--- Your goal ---
From the entries underneath, give the number of lines holding the word "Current", without any other words.

------------------------------

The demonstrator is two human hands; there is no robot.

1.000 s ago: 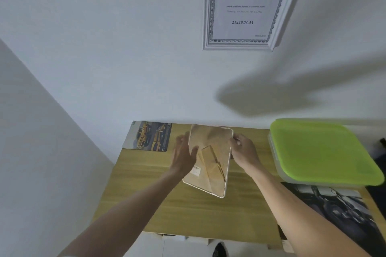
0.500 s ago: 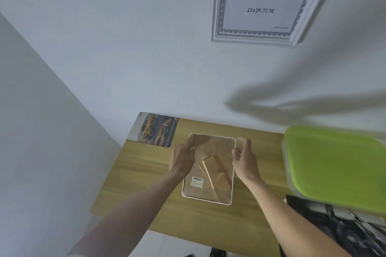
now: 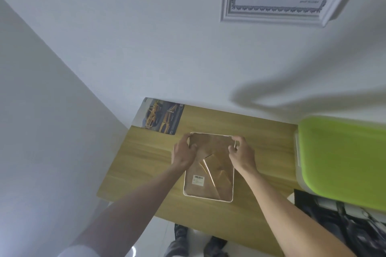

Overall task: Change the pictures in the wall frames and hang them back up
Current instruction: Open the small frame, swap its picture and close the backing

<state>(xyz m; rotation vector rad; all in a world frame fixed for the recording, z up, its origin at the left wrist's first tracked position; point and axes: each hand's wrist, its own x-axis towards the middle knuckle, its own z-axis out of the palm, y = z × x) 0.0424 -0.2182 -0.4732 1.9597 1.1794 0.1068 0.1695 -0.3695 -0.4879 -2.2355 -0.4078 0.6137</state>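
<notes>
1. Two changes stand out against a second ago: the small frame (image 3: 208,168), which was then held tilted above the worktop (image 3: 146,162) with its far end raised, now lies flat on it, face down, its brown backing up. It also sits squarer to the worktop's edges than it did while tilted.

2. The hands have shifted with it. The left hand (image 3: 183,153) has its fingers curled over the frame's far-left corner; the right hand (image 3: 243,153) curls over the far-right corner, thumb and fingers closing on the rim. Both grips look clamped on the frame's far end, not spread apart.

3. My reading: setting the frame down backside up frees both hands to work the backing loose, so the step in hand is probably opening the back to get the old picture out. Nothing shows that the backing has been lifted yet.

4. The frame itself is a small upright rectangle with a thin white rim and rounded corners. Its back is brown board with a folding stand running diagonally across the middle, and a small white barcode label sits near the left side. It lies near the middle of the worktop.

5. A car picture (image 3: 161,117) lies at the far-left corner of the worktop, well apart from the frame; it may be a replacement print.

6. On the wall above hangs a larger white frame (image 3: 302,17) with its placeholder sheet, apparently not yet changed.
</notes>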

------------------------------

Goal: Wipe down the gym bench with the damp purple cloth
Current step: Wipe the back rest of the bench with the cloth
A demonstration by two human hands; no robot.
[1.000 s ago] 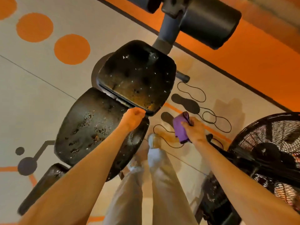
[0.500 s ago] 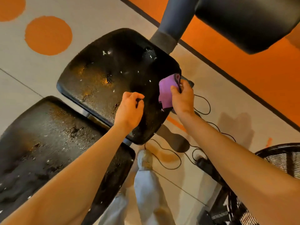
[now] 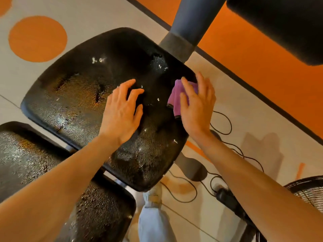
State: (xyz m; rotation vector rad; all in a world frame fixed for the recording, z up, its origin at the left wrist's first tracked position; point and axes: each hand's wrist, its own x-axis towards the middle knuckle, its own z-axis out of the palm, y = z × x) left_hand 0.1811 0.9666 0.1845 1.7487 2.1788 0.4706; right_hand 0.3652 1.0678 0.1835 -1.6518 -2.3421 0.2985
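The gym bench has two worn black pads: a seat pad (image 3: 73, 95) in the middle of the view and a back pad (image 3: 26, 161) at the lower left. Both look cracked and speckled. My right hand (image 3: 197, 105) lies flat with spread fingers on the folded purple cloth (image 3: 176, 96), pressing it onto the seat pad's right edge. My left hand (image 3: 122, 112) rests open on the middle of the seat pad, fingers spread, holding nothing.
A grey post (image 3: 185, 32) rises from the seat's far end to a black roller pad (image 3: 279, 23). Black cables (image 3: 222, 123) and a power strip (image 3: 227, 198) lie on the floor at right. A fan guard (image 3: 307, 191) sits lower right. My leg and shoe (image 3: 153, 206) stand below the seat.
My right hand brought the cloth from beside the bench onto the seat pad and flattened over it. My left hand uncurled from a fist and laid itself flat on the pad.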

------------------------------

--- Exercise solution ---
2